O que Habermas quer dizer que essas duas faces da nossa civilização ocidental atuam de forma a desprezar uma à outra dessas duas faces, sem mediações.

 

"A crença cientificista em uma ciência que possa um dia não apenas complementar, mas substituir a autocompreensão pessoa por uma descrição objetivante, não é ciência, é má filosofia."  (p.13).

 

O Estado democrático e liberal, secularizado, legitimou-se nas bases de uma tradição religiosa que há muito profanou-se, isto é, secularizou-se, buscando uma universalização que desprezou e até mesmo excluiu os argumentos religiosos. A resultante não poderia ser outra: um dos polos, isto é, a própria religião, apega-se aos seus pontos mais ortodoxos e conservadores. Portanto:

 

"...o estabelecimento de uma fronteira controversa deve ser compreendido como uma tarefa cooperativa em que se exija dos dois lado aceitar também a perspectiva do outro." (p.16)

 

E para isso, é importante aquela proposta do senso comum democratamente esclarecido:

 

"O senso comum democraticamente esclarecido não é algo singular [isolado], mas algo que descreve a constituição mental de uma esfera pública com muitas vozes. As maiorias seculares não devem chegar a conclusões ... antes de dar ouvidos à objeção dos oponentes que se sentem lesados em suas convicções religiosas; elas devem considerar essa objeção como uma espécie de voto suspensivo e verificar o que podem aprender com isso." (p.16)

 

Isso está nas bases do que Kant empreendeu, no que diz respeito à autonomia do ser.

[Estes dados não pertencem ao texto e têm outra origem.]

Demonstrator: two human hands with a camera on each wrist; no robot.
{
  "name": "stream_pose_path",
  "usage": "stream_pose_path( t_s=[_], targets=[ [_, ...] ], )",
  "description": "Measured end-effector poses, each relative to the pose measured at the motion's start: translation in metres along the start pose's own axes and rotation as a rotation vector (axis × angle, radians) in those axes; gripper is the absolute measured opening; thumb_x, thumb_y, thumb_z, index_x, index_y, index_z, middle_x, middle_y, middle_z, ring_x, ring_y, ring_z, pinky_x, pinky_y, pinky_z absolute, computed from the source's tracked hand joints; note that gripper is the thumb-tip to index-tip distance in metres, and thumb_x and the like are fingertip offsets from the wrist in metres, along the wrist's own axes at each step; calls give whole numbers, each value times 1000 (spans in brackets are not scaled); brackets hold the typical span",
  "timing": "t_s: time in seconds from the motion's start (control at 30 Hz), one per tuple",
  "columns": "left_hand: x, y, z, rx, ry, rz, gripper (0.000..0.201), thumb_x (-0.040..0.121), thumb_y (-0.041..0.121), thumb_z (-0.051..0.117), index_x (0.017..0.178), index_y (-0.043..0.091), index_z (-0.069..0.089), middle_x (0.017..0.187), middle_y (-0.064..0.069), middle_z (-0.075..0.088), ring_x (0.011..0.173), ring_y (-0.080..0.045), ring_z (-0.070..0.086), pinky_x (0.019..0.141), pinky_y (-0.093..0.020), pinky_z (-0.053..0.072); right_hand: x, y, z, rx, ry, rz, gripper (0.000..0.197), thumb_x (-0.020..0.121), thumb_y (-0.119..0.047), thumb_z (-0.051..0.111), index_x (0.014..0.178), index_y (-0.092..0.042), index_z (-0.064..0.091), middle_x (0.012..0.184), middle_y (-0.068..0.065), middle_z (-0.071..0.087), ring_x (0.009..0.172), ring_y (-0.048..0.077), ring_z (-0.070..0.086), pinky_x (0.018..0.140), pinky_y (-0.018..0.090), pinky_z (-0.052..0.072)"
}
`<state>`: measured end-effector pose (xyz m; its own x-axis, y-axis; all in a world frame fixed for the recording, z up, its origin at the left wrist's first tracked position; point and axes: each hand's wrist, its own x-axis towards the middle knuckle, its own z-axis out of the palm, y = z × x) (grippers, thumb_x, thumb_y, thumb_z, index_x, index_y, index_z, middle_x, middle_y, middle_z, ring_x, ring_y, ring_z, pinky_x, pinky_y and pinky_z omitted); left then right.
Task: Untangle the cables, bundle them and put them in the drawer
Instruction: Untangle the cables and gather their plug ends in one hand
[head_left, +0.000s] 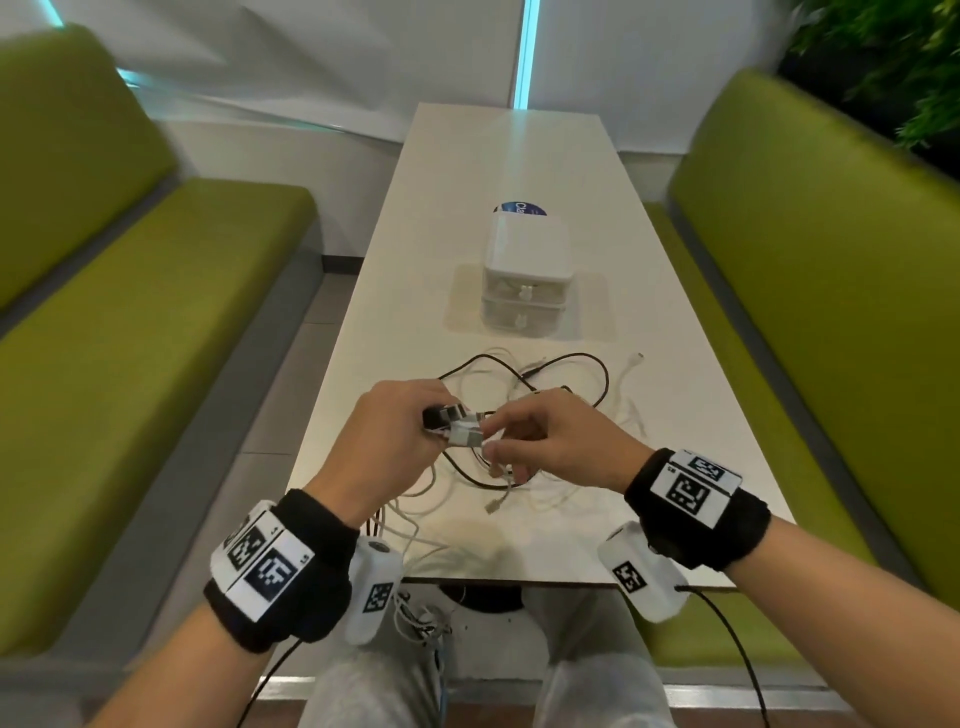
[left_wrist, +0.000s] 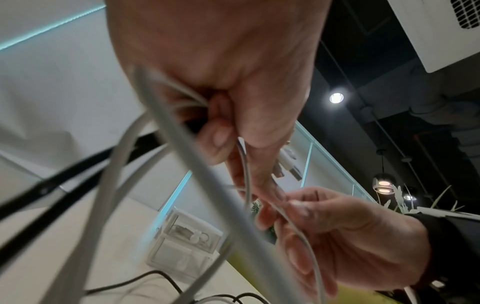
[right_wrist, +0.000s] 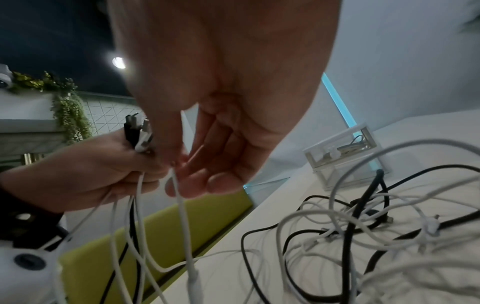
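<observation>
A tangle of black and white cables (head_left: 540, 395) (right_wrist: 363, 230) lies on the white table (head_left: 467, 156) in front of me. My left hand (head_left: 395, 431) (right_wrist: 85, 172) grips a bunch of black and white plug ends (head_left: 452, 423) (right_wrist: 137, 131), their cables hanging down from the fist. My right hand (head_left: 545, 436) (left_wrist: 337, 230) pinches a thin white cable (right_wrist: 182, 207) (left_wrist: 293, 224) right beside the left hand's fingers. A small white two-drawer box (head_left: 524, 275) (right_wrist: 342, 152) (left_wrist: 184, 242) stands farther back on the table, both drawers closed, a cable visible inside the top one.
Green benches (head_left: 130, 312) (head_left: 831, 260) flank the table on both sides. A blue round sticker (head_left: 519, 209) lies behind the drawer box. More white cables (head_left: 415, 613) hang over the table's near edge above my knees. A plant (head_left: 893, 52) is at the far right.
</observation>
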<state>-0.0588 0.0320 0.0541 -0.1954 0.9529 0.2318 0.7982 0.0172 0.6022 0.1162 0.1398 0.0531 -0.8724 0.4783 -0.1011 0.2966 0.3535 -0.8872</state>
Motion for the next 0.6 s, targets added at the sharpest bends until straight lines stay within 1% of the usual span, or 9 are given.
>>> stream_pose_path(
  t_s=[0.1,0.17,0.23,0.27,0.33,0.37,0.43,0.53,0.6],
  targets=[
    [-4,-7,6,-62,9,-57,17,80,6,71,84,22,74,81,9,72,77,-13,66,69,-41,53,-2,2,5,-26,-73,40,9,88,-8,64,87,-1,69,74,12,73,60,24,67,63,37,56],
    [-4,-13,5,-112,40,-105,15,83,9,67,87,23,73,84,8,73,82,-17,68,72,-45,54,-5,4,5,-56,-215,111,11,91,-7,60,88,2,67,78,12,74,65,21,69,66,38,57],
    [-4,-14,-1,-173,78,-151,13,87,15,62,87,23,73,87,7,74,87,-19,69,78,-47,55,-8,7,5,-146,-410,229,12,91,-13,61,89,-3,68,84,10,75,72,18,72,70,33,59],
    [-4,-13,-5,-205,89,-166,17,90,14,60,85,22,73,90,9,75,91,-16,69,82,-45,55,-10,8,5,-239,-507,279,13,90,-17,62,90,-6,69,85,6,75,73,15,72,70,30,58],
    [-5,-9,-12,-249,84,-191,28,93,8,56,74,21,73,96,14,74,99,-3,66,88,-35,53,-11,10,4,-460,-645,352,15,87,-27,66,89,-15,72,79,-4,74,70,5,68,68,25,54],
    [-6,-7,-14,-266,70,-205,35,94,7,54,66,21,70,96,15,74,102,2,64,90,-32,51,-11,10,3,-554,-673,389,17,86,-32,66,89,-17,73,74,-8,72,70,4,67,70,25,53],
    [-6,-5,-16,-311,37,-229,47,94,4,51,52,21,63,93,13,75,106,8,60,91,-29,48,-8,9,1,-716,-599,421,25,87,-39,64,92,-17,74,73,-10,70,74,9,68,74,28,54],
    [-6,0,-14,-353,-12,-261,57,94,1,48,44,26,61,84,6,75,104,13,58,87,-22,45,1,8,2,-885,-238,286,24,91,-34,56,101,-17,71,94,0,71,90,18,64,80,33,52],
    [-5,5,-12,-366,-22,-266,56,95,8,50,44,27,62,80,1,75,93,9,62,78,-21,47,5,1,5,-841,-77,196,27,91,-28,54,116,-21,62,105,-2,68,97,17,60,83,31,49]
  ],
)
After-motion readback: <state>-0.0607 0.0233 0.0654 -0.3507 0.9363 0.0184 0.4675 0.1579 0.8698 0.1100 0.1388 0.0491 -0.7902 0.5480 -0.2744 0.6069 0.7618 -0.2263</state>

Linguagens seculares, diz Habermas, que puramente eliminam aquilo em que se acreditava, causam perturbação (p.18). É essa "perturbação" que vai se cristalizar nos fundamentalismos.

 

Comentário.

Habermas ocupa-se de uma sociedade secularizada onde a religião não é central, ao menos como proposta de um Estado liberal e democrático. Trata-se da sociedade europeia. E daquele tempo, início dos anos 2000, onde a integração e a tolerância estavam em pauta.  Valeria para hoje? Talvez lá, sim. E para a nossa sociedade ocidental "latina"? E mesmo para a "anglo-saxônica"? Não é certo que nestas últimas a religião — especialmente como fundamentalismo — tomou, nos últimos anos, uma centralidade preocupante? Haja vista os negacionismos atuais. Negacionismos estes aos quais a própria sociedade da Europa não escapa. Então teríamos uma situação reversa: o secularismo não é dominante, ao menos não na compreensão da cultura intermediária. E invade cada vez mais a razão de Estado, como vimos na culminância da epidemia Covid-19. Estabelecer uma linguagem que permitisse acesso a uma e outra esfera, como propõe H., seria o ideal. Mas perguntamos: como? É preciso criar tal linguagem e talvez fosse o agir comunicativo  que devesse mudar da forma como o estamos — se estamos — realizando. O diálogo entre surdos-mudos continua sem essas pontes. Mas Habermas está certo que devemos e precisamos encontrar esse "senso comum democraticamente esclarecido". E talvez seja essa mesma a principal tarefa do agir comunicativo, embora esse próprio agir não possa se originar, em minha opinião, apenas de simples diálogo, sem perceber e levar em conta os interesses conflitantes das sociedades em questão — não só em seu interior, mas nas relações que elas estabelecem entre os Estados.  Habermas ainda confia bastante em uma sociedade iluminada pela "razão esclarecida" assentada em bases democráticas. Mas talvez seja o caso, também, de expandir em muito, em todos os cenários sociais, a materialidade desse exercício democrático, tanto em suas acepções formais quanto reais: tolerância, respeito, mas também acesso à riqueza e prestígio social.